> [Work to be completed]: Scan the records beneath this line for the line holding "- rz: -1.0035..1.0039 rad" and the line holding "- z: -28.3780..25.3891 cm", then transcribe exactly those two and all lines between.

Data entries
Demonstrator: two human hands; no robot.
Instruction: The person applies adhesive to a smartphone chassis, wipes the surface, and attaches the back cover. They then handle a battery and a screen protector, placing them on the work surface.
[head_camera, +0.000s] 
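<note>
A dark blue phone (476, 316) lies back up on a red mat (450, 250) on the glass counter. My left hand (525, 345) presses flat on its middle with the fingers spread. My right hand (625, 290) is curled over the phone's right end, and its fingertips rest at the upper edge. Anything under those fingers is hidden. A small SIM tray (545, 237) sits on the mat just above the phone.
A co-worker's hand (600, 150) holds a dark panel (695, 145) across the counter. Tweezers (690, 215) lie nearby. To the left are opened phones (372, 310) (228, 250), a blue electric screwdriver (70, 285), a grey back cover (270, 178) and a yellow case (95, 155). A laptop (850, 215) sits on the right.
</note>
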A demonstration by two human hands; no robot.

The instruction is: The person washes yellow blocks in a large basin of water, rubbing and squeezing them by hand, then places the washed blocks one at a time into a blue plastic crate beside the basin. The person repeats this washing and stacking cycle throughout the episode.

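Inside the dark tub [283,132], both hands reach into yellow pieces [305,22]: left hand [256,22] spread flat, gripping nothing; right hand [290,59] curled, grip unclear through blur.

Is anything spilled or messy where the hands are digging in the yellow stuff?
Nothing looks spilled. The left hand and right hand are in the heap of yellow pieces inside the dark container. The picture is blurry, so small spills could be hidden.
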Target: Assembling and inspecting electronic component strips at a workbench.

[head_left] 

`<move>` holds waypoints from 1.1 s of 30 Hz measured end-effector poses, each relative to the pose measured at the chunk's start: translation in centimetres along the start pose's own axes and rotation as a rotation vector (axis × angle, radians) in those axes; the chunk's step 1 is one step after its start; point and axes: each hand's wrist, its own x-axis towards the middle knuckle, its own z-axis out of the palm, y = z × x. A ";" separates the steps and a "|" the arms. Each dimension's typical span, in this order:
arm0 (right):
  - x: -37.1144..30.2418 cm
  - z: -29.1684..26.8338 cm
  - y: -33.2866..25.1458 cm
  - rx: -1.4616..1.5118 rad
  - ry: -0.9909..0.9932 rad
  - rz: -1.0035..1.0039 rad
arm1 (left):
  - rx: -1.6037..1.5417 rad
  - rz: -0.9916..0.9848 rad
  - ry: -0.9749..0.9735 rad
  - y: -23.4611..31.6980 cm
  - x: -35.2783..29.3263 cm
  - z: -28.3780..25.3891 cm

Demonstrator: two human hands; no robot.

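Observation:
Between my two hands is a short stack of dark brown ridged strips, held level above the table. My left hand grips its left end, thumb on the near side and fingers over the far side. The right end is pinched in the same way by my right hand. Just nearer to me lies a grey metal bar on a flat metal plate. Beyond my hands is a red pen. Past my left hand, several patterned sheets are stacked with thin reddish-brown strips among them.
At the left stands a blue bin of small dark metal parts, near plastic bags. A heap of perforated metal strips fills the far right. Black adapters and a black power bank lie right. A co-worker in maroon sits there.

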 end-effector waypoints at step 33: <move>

> [Solution for this problem]:
  - rz: -1.0035..1.0039 rad
arm1 (left):
  - rx: -1.6037..1.5417 rad
  - rz: -0.9916..0.9848 rad
  - ry: -0.9749..0.9735 rad
  - y: -23.4611..31.6980 cm
  - x: -35.2783..29.3263 cm
  - z: -28.3780..25.3891 cm

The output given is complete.